## Dataset content

+---+

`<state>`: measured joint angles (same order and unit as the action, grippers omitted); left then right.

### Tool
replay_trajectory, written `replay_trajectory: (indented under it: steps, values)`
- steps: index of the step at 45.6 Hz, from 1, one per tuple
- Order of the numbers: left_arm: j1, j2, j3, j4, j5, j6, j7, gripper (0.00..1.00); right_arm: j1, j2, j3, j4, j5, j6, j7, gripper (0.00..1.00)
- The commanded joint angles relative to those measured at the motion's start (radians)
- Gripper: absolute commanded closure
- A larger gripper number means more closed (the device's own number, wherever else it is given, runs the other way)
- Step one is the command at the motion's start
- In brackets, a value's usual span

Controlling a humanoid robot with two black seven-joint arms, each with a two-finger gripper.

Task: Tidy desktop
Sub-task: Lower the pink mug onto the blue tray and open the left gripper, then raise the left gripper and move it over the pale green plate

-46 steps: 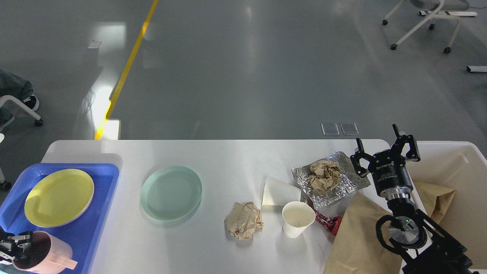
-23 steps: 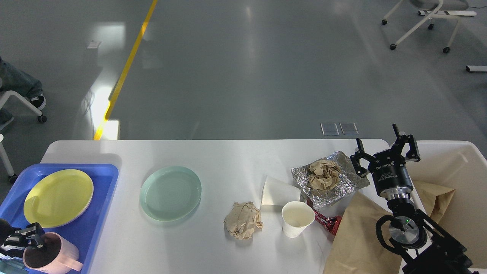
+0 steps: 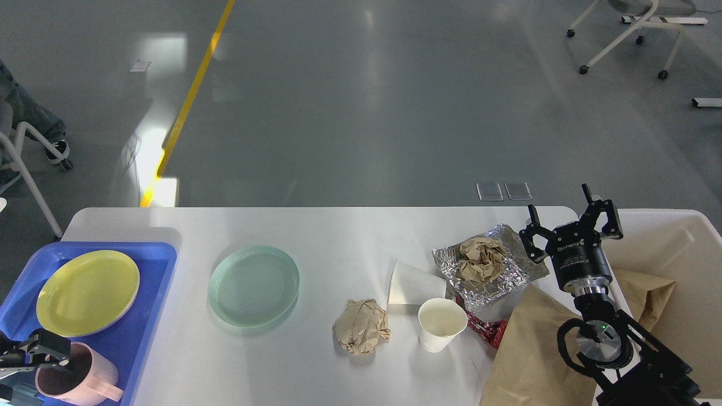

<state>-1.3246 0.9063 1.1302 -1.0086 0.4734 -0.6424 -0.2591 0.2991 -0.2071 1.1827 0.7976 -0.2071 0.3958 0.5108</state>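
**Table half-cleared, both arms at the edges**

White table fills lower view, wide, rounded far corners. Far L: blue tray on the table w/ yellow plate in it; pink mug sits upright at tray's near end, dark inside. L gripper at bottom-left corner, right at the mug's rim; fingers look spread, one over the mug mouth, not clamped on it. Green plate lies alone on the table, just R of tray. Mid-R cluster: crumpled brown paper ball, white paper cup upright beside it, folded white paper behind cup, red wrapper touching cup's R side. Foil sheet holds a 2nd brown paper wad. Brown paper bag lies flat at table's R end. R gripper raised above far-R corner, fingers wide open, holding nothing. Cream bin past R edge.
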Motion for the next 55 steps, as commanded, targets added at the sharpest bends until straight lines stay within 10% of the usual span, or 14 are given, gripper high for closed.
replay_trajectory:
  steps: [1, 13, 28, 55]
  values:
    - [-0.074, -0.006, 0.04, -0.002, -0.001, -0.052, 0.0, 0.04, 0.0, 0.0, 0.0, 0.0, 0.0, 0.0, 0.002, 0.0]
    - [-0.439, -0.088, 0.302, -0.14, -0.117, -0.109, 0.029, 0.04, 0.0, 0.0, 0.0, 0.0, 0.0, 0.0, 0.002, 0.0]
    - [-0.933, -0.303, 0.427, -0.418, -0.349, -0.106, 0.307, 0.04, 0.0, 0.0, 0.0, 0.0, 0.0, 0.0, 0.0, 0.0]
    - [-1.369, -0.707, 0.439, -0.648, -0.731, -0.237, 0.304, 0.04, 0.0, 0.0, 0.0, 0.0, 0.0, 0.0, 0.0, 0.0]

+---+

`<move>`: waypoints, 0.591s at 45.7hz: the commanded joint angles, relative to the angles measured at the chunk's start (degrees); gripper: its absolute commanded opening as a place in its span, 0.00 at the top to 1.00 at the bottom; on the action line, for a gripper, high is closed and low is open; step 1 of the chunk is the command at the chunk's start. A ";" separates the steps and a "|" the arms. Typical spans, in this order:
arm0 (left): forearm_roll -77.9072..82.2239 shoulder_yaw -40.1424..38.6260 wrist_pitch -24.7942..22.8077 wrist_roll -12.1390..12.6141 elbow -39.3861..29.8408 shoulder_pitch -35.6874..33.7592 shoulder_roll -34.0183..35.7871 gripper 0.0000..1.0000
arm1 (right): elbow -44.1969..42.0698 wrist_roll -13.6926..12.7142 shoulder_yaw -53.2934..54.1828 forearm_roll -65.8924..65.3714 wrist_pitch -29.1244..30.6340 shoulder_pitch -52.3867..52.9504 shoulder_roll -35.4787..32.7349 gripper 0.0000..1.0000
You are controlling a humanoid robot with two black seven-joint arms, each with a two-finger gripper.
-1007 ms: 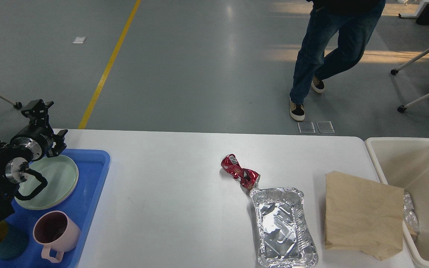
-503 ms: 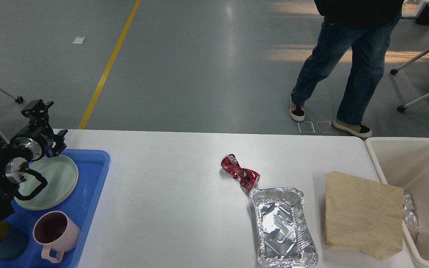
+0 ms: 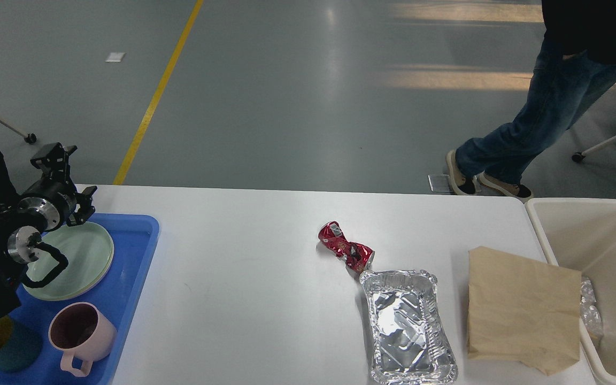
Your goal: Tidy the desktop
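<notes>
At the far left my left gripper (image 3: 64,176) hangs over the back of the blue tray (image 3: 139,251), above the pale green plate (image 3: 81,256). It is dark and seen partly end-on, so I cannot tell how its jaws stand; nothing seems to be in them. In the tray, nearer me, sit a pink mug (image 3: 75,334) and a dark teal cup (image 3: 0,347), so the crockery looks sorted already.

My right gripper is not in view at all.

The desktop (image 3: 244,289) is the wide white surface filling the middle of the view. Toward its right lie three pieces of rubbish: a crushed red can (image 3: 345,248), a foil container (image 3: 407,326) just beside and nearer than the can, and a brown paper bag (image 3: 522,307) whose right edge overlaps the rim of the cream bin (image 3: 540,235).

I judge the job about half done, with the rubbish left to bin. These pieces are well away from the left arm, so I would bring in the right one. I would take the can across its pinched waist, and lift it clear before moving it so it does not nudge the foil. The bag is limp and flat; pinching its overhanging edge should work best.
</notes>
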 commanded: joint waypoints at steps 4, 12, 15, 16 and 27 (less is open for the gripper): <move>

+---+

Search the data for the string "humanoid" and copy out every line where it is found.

## Answer box
Controlling a humanoid robot with two black seven-joint arms, each with a two-finger gripper.
You are controlling a humanoid robot with two black seven-joint arms, each with a two-finger gripper.

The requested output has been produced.